Exercise description: Look through the data below for the line with "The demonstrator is", and transcribe it exactly together with each line after it up to and including the line with "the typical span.". Give nothing else.

Recorded data:
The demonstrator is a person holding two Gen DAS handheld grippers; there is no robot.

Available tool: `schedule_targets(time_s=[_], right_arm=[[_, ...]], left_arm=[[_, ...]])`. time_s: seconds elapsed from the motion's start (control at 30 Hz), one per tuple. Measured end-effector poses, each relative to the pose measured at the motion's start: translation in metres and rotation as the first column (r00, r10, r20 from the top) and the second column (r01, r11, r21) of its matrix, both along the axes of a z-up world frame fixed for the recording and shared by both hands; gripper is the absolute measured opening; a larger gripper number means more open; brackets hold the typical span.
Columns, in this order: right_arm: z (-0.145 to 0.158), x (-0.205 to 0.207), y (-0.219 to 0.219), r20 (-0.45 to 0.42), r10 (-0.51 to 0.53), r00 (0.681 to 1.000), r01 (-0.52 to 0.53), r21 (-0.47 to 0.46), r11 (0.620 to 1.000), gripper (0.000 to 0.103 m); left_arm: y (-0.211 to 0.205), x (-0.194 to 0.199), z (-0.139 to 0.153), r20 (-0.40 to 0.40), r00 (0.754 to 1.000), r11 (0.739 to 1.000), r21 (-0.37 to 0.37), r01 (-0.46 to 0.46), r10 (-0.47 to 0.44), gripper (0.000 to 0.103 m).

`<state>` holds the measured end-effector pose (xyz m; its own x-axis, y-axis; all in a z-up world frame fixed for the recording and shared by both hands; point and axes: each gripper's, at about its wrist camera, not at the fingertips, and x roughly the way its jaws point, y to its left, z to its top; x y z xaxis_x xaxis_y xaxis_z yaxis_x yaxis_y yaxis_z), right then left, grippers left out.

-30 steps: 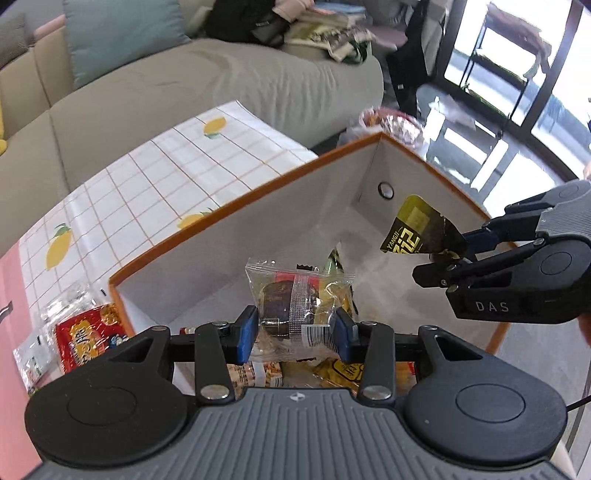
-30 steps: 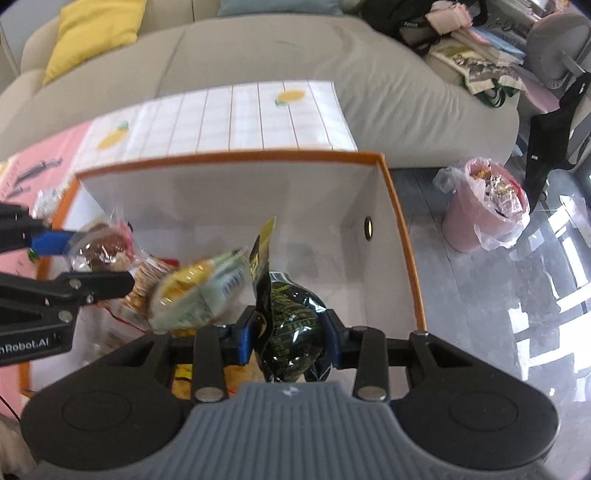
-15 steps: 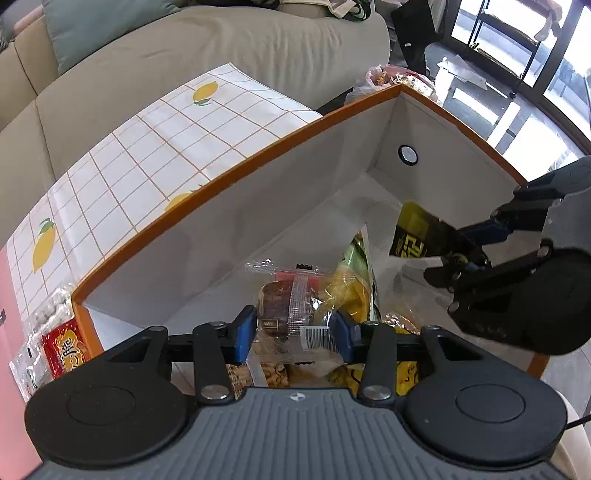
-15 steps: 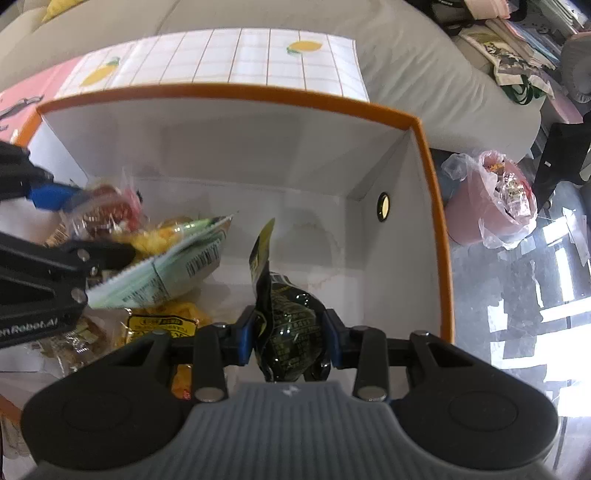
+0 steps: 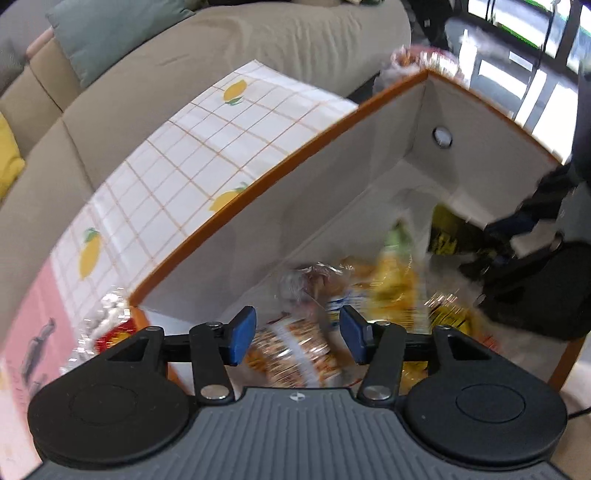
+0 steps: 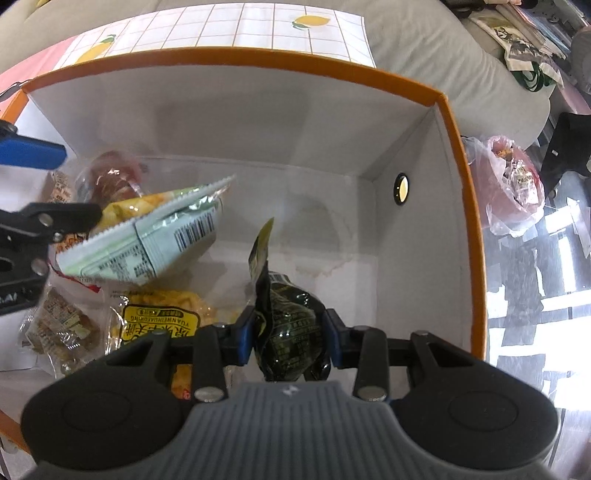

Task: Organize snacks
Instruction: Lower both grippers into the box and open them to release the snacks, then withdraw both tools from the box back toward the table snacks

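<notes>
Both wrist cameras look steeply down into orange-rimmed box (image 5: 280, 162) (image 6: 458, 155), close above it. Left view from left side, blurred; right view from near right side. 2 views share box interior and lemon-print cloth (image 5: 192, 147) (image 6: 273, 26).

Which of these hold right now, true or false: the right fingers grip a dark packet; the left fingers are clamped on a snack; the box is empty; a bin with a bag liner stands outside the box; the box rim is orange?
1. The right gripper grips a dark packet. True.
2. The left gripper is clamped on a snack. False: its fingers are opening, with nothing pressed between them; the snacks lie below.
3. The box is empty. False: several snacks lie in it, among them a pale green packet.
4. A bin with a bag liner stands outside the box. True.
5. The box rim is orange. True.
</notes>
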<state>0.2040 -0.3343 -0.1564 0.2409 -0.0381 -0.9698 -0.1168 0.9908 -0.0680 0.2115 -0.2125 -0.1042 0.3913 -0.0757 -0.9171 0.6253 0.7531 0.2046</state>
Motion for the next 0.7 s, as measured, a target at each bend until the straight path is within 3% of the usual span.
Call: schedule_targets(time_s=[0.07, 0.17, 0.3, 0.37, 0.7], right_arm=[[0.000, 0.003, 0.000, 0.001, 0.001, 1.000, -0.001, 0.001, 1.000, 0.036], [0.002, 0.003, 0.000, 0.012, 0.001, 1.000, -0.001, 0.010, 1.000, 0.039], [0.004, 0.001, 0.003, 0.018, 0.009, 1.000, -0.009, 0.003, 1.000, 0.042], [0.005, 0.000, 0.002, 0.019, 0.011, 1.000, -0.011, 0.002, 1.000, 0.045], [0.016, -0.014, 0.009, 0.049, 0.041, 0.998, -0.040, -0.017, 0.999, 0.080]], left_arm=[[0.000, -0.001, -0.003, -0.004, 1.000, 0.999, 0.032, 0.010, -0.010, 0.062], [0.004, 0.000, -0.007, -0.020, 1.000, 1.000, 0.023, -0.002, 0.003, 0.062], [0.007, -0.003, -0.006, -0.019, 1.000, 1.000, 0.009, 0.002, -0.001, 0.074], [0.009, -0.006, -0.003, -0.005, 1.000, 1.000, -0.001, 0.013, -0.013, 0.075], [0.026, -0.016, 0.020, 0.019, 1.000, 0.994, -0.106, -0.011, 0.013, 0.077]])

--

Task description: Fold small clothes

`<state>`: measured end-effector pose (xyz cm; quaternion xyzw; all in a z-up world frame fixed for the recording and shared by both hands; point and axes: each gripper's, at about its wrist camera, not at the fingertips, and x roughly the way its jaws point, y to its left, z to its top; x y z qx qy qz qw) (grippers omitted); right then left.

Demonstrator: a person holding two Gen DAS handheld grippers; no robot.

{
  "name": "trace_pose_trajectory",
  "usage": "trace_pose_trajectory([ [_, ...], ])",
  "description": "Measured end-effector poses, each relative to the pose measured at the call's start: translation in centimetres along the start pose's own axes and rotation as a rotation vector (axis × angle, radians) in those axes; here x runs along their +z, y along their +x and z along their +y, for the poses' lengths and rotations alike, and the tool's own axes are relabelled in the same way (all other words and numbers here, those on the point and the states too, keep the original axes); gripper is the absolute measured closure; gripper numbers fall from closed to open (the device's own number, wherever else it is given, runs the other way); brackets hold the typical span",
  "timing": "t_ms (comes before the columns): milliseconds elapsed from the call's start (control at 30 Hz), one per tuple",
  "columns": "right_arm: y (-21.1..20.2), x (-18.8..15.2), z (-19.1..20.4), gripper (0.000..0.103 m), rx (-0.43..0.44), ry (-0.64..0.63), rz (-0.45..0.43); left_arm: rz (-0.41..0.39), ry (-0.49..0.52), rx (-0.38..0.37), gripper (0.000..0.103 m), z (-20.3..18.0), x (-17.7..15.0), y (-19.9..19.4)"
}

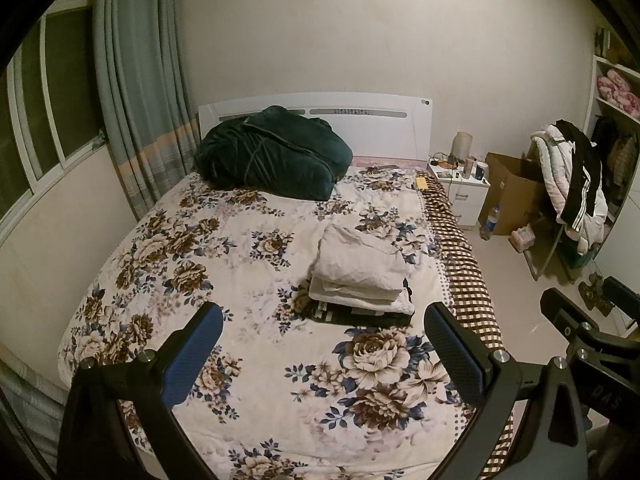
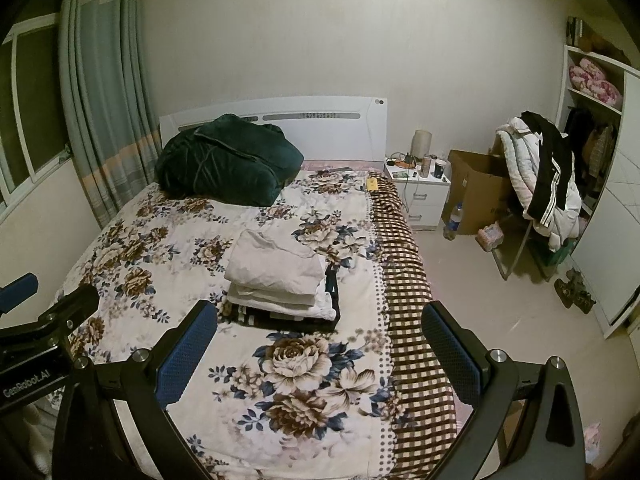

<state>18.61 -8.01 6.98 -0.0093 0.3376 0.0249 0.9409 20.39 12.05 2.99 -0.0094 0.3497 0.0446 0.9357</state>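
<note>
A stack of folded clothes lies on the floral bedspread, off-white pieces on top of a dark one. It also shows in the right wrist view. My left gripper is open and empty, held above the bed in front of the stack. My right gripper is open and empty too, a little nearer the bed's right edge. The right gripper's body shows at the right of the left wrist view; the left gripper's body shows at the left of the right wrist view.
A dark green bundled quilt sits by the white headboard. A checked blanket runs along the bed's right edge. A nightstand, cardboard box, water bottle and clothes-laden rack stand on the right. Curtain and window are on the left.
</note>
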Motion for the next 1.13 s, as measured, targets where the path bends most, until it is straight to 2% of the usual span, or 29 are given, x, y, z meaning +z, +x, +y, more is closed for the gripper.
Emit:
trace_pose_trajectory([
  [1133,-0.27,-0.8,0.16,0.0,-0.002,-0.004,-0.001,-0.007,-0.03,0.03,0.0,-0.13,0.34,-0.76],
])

Written solution:
The demonstrator is a person holding two Gen DAS handheld grippers; there is no robot.

Available tool: `schedule_targets(time_s=[_], right_arm=[[_, ...]], left_arm=[[_, ...]])`. time_s: seconds elapsed from the motion's start (control at 30 Hz), one per tuple. Measured end-effector poses, each relative to the pose measured at the motion's start: translation in metres and rotation as the first column (r00, r10, r20 from the top) and the second column (r01, r11, r21) of its matrix, both along the axes of a z-up world frame fixed for the recording and shared by both hands; gripper is the absolute measured opening; a larger gripper number means more open; brackets hold the typical span.

The exercise is complete as it stands.